----- Extracted entries -----

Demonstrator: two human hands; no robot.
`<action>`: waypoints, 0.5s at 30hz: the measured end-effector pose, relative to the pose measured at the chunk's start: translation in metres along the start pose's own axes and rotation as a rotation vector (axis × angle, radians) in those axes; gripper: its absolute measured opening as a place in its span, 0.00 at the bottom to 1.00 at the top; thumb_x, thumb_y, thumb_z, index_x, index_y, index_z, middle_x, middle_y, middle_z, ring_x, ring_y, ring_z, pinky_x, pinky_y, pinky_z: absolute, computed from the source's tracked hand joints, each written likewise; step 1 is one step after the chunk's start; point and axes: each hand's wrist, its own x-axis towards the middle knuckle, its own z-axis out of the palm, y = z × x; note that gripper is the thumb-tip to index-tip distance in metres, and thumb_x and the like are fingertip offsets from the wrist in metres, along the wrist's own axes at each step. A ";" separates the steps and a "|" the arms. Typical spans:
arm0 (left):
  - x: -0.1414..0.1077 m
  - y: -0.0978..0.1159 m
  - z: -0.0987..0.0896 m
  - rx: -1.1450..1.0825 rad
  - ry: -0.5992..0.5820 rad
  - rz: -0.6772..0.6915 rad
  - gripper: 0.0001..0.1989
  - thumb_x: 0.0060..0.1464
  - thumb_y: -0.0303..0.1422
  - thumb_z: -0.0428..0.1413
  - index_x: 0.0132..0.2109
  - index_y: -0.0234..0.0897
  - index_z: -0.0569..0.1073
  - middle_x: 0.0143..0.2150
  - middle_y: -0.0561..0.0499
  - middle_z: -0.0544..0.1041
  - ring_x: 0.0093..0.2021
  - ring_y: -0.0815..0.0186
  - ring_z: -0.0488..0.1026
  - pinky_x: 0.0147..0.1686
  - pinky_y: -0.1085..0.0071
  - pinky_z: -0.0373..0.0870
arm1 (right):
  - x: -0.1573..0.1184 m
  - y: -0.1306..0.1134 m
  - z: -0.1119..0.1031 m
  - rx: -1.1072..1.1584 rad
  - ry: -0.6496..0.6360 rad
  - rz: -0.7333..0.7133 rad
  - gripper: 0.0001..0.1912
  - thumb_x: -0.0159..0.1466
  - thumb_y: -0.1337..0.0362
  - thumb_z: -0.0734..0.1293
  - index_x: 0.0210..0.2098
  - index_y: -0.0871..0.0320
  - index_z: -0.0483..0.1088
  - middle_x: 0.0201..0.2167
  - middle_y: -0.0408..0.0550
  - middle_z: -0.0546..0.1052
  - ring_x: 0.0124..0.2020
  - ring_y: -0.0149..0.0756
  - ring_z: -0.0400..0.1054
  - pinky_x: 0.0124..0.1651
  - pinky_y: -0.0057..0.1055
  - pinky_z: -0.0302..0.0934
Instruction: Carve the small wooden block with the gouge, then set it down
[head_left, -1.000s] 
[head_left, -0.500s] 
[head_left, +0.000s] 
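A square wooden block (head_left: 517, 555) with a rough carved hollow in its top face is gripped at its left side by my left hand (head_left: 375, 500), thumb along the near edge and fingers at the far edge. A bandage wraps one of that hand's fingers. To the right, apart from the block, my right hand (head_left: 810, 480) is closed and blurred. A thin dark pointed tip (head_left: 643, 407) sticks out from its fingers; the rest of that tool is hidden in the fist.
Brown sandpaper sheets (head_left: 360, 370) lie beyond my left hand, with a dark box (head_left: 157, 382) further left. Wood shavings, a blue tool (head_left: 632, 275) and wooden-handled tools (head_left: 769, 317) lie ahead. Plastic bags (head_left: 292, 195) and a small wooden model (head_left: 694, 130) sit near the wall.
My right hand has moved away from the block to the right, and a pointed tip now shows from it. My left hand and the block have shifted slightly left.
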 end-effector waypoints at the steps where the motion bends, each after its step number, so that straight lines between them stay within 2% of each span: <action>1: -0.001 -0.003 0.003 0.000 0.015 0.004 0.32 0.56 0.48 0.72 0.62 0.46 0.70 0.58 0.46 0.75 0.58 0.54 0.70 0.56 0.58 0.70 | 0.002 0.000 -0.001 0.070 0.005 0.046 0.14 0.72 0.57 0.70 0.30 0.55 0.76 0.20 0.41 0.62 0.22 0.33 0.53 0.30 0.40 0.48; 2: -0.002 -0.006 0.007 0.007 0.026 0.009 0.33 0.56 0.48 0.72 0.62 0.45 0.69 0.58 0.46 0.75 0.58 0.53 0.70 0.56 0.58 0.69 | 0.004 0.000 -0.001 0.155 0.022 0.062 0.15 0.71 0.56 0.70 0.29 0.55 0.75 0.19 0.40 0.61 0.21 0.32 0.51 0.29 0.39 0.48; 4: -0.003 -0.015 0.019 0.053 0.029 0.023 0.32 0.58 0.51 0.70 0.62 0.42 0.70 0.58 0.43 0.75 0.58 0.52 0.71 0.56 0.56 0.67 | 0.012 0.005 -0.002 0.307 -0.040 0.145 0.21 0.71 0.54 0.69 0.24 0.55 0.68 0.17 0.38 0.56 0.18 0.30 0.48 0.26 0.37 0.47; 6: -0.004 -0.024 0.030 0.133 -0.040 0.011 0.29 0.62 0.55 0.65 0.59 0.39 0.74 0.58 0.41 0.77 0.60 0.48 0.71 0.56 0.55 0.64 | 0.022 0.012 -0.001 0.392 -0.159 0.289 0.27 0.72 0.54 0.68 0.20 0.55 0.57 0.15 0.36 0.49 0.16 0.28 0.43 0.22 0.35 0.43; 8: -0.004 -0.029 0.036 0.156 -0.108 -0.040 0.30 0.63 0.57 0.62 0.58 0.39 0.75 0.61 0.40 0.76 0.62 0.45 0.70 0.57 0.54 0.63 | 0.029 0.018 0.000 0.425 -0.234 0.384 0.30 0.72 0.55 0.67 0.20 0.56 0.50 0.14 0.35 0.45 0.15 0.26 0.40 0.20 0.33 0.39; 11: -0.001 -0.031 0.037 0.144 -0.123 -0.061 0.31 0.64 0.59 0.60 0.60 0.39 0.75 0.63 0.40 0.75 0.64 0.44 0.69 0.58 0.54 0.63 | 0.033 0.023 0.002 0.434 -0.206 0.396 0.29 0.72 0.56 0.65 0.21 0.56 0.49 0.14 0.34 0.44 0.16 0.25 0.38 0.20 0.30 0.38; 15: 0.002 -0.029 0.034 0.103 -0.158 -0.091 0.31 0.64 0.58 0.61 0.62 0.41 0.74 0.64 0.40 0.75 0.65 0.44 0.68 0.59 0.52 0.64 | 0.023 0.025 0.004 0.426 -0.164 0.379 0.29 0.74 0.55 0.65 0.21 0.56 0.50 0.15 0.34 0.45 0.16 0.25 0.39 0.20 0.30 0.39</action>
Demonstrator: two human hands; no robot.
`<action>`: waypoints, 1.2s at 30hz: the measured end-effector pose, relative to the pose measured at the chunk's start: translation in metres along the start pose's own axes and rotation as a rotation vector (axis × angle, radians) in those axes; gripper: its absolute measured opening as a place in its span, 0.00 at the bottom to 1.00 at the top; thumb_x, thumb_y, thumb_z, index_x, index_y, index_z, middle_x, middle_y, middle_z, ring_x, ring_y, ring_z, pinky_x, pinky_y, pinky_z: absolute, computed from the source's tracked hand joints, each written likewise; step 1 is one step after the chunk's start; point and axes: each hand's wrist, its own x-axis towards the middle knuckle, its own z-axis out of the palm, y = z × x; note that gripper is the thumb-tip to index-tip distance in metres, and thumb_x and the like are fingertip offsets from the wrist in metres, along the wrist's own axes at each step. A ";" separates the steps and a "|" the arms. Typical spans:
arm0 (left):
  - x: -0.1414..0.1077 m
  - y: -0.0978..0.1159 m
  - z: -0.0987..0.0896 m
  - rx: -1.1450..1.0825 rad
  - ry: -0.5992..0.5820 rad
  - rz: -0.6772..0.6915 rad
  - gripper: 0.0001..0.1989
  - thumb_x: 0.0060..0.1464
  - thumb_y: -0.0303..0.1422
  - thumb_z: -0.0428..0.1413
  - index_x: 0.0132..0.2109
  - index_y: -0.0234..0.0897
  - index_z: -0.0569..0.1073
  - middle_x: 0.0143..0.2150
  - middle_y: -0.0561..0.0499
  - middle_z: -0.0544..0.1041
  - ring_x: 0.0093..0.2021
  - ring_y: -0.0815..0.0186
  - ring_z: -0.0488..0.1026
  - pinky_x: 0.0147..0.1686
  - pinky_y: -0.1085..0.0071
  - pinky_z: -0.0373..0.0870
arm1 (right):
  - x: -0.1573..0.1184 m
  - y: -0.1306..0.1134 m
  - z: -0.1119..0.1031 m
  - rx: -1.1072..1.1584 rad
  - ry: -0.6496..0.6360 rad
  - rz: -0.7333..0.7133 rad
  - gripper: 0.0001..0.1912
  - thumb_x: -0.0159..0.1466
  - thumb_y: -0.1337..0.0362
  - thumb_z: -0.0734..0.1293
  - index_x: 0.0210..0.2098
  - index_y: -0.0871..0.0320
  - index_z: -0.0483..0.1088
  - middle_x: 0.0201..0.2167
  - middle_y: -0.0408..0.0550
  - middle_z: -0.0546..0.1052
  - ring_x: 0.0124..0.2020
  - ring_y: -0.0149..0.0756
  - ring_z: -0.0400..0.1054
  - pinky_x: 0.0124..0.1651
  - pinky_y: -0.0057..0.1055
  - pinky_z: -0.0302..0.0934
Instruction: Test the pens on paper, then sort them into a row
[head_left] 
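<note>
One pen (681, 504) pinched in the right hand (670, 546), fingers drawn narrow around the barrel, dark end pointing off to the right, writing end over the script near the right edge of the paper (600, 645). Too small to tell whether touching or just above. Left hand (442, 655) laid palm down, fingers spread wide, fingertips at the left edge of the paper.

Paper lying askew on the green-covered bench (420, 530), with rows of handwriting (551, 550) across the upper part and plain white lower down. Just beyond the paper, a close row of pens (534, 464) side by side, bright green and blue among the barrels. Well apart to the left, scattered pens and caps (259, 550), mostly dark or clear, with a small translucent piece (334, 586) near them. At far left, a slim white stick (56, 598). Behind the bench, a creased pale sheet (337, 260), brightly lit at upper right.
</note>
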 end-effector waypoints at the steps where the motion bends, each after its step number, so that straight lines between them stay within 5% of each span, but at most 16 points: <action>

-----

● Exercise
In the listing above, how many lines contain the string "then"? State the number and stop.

● Problem solution
2